To do this, we simply add a small argument into the function.
We’ll use the “palmerpenguins” packages (https://allisonhorst.github.io/palmerpenguins/) to address this question. You’ll need to install the package with install.packages(“palmerpenguins”) if you have not done so before, call library(“palmerpenguins”), and load the data with data(penguins)
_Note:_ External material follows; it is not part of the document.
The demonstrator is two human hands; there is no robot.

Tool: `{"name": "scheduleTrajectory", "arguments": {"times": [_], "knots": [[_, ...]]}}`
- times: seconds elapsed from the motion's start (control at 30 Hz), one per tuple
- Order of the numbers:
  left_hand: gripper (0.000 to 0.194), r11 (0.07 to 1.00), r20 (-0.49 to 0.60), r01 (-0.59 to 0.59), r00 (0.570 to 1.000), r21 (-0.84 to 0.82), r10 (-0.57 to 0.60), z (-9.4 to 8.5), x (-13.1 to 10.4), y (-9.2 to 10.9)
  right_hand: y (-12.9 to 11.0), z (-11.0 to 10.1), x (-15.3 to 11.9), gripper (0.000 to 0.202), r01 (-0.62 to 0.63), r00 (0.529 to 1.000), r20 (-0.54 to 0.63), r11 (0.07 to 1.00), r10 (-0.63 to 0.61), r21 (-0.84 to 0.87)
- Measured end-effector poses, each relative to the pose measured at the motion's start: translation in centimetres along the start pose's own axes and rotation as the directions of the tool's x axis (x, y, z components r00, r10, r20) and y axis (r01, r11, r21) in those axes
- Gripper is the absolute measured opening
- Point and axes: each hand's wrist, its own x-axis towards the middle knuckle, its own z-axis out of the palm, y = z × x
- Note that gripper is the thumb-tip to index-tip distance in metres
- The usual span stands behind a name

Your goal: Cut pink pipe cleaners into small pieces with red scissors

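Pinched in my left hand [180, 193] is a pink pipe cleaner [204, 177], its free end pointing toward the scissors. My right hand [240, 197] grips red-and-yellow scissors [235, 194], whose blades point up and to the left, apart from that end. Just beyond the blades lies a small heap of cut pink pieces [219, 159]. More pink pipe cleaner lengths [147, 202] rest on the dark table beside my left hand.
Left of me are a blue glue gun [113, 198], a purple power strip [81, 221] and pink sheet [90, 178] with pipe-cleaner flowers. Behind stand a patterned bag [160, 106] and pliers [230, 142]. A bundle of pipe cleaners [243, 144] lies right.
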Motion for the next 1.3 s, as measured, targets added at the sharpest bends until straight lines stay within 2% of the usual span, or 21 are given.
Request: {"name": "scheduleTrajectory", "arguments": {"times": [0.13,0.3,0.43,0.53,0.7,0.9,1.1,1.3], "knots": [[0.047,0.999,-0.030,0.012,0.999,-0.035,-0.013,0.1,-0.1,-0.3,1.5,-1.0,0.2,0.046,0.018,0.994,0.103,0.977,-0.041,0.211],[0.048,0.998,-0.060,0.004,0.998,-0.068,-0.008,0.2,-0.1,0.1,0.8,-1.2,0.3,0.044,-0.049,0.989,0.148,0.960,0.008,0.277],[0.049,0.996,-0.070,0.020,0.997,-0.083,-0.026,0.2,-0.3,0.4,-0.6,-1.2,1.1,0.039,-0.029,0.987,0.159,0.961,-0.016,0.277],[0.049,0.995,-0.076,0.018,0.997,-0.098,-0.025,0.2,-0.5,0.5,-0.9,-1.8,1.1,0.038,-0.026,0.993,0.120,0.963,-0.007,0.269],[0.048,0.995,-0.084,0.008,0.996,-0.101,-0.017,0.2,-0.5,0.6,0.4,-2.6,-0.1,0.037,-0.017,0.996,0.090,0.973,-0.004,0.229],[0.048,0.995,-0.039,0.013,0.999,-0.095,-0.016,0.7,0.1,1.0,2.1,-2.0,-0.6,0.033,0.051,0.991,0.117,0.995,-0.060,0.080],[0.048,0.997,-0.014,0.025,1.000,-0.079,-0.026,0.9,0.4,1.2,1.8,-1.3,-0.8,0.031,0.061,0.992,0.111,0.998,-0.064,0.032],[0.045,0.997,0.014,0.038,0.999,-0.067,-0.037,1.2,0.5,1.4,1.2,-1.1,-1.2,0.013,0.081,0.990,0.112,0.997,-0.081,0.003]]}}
#install.packages("palmerpenguins")
library(palmerpenguins)
## Warning: package 'palmerpenguins' was built under R version 4.1.2
#install.packages("ggpubr")
library(ggpubr)
## Warning: package 'ggpubr' was built under R version 4.1.2
## Loading required package: ggplot2
This chunk is just to get some information on the data so we know how to deal with it!
data(penguins)
penguins
## # A tibble: 344 x 8
## species island bill_length_mm bill_depth_mm flipper_length_mm body_mass_g
## <fct> <fct> <dbl> <dbl> <int> <int>
## 1 Adelie Torgersen 39.1 18.7 181 3750
## 2 Adelie Torgersen 39.5 17.4 186 3800
## 3 Adelie Torgersen 40.3 18 195 3250
## 4 Adelie Torgersen NA NA NA NA
## 5 Adelie Torgersen 36.7 19.3 193 3450
## 6 Adelie Torgersen 39.3 20.6 190 3650
## 7 Adelie Torgersen 38.9 17.8 181 3625
## 8 Adelie Torgersen 39.2 19.6 195 4675
## 9 Adelie Torgersen 34.1 18.1 193 3475
## 10 Adelie Torgersen 42 20.2 190 4250
## # ... with 334 more rows, and 2 more variables: sex <fct>, year <int>
is(penguins)
## [1] "tbl_df" "tbl" "data.frame" "list" "oldClass"
## [6] "vector"
First, using names() check the different columns in the penguins data set. For this example I will use bill_length_mm and bill_depth_mm but you can use any.
names(penguins)
## [1] "species" "island" "bill_length_mm"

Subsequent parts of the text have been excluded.